TASK BRIEF:
Return the lines below that carry the word "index".

*** GIVEN DATA ***

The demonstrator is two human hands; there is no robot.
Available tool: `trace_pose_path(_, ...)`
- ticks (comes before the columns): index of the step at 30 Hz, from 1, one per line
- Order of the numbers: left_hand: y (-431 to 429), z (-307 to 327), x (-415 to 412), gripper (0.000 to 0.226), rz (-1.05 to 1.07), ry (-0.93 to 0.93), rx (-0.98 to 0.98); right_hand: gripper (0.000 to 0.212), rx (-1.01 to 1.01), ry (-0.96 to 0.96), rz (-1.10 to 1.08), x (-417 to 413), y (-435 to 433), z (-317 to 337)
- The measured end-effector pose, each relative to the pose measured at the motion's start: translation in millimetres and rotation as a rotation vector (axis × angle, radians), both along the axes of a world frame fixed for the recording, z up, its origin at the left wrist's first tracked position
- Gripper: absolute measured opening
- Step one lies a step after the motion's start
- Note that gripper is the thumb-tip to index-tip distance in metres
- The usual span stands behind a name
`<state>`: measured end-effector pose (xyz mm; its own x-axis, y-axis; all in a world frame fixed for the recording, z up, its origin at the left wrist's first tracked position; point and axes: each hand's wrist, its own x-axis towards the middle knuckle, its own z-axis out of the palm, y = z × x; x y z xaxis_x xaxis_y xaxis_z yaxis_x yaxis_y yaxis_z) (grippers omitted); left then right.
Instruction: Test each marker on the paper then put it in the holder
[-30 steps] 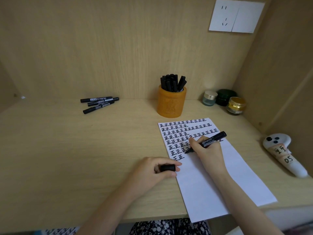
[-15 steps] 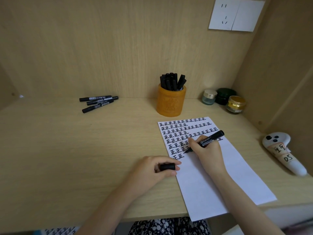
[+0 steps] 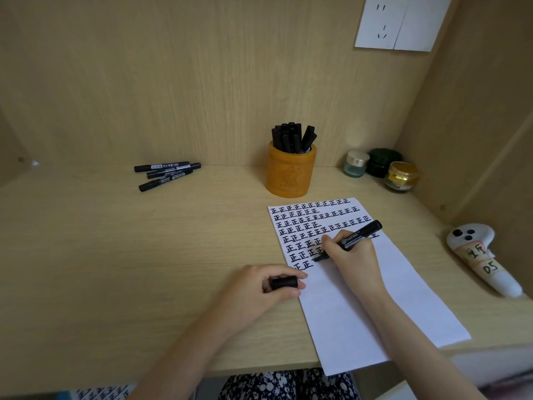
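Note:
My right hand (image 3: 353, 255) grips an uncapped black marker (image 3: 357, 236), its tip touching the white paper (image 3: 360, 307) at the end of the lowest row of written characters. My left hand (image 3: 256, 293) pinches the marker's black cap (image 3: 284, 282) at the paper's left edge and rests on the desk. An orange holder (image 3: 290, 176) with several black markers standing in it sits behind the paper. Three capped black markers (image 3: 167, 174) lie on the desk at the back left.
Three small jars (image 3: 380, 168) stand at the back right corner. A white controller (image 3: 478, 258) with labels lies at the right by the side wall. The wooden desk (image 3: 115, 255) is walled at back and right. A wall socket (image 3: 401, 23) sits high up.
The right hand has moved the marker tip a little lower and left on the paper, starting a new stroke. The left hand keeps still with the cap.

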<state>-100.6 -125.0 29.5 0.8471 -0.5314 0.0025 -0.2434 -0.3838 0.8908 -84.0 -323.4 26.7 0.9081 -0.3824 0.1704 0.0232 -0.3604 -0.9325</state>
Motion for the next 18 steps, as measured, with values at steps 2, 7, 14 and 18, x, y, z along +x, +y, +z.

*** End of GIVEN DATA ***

OUTPUT FOR THIS EXERCISE:
- ticks (comes before the columns): index of the step at 30 Hz, from 1, one per line
- Note that gripper is the thumb-tip to index-tip distance in metres

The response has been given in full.